%%

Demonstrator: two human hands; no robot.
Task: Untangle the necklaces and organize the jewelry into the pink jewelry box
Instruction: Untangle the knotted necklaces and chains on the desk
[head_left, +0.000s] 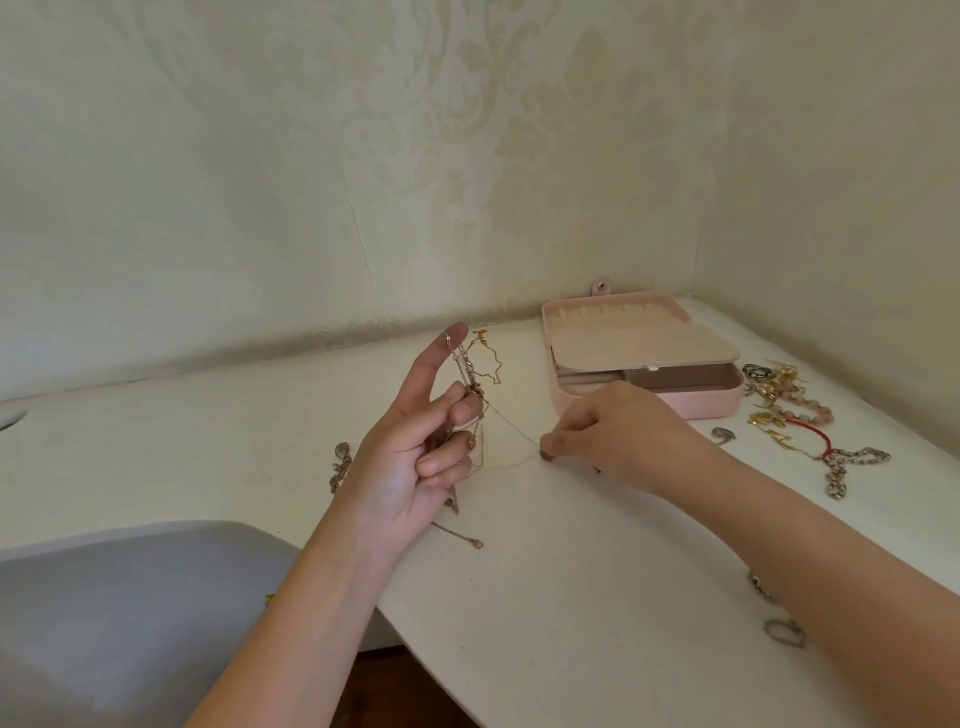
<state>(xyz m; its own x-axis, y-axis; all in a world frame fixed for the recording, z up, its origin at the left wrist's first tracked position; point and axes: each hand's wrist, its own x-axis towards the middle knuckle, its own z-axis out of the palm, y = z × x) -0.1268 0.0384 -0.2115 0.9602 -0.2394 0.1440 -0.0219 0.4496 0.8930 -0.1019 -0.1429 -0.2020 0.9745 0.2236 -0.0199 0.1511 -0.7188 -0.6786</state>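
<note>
Rings (784, 633) lie loose at the near edge. Left hand (415, 447) grips the tangled necklaces (470, 400); right hand (613, 431) pinches one fine strand (511, 423) — taut, I think — near the open pink jewelry box (691, 404), far right. Tugging harder could cinch the necklaces tighter or snap it.

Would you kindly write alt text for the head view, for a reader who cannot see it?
Over a white table, the left hand holds up a tangle of thin necklaces while the right hand pinches one fine chain drawn sideways. An open pink jewelry box and loose jewelry lie to the right.
</note>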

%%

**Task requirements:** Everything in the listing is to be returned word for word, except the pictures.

**The completed task:**
Demonstrator: two human hands; no robot.
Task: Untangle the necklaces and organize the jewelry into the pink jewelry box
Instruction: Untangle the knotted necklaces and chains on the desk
[head_left, +0.000s] 
<state>(xyz m; its own x-axis, y-axis; all in a world frame fixed for the recording, z up, its origin at the left wrist's first tracked position; point and axes: each hand's wrist, its own x-axis towards the middle knuckle, its own z-axis out of the palm, y = z × x) -0.1268 0.0384 -0.2115 0.9602 -0.2394 0.1440 -0.0219 0.4496 0.8930 -0.1019 -0.1429 -0.2020 0.9745 0.2236 -0.0199 0.1511 -0.7188 -0.6786</state>
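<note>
Rings (784, 633) lie loose at the near edge. Left hand (415, 447) grips the tangled necklaces (470, 400); right hand (613, 431) pinches one fine strand (511, 423) — taut, I think — near the open pink jewelry box (691, 404), far right. Tugging harder could cinch the necklaces tighter or snap it.

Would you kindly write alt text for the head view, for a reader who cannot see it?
Over a white table, the left hand holds up a tangle of thin necklaces while the right hand pinches one fine chain drawn sideways. An open pink jewelry box and loose jewelry lie to the right.
</note>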

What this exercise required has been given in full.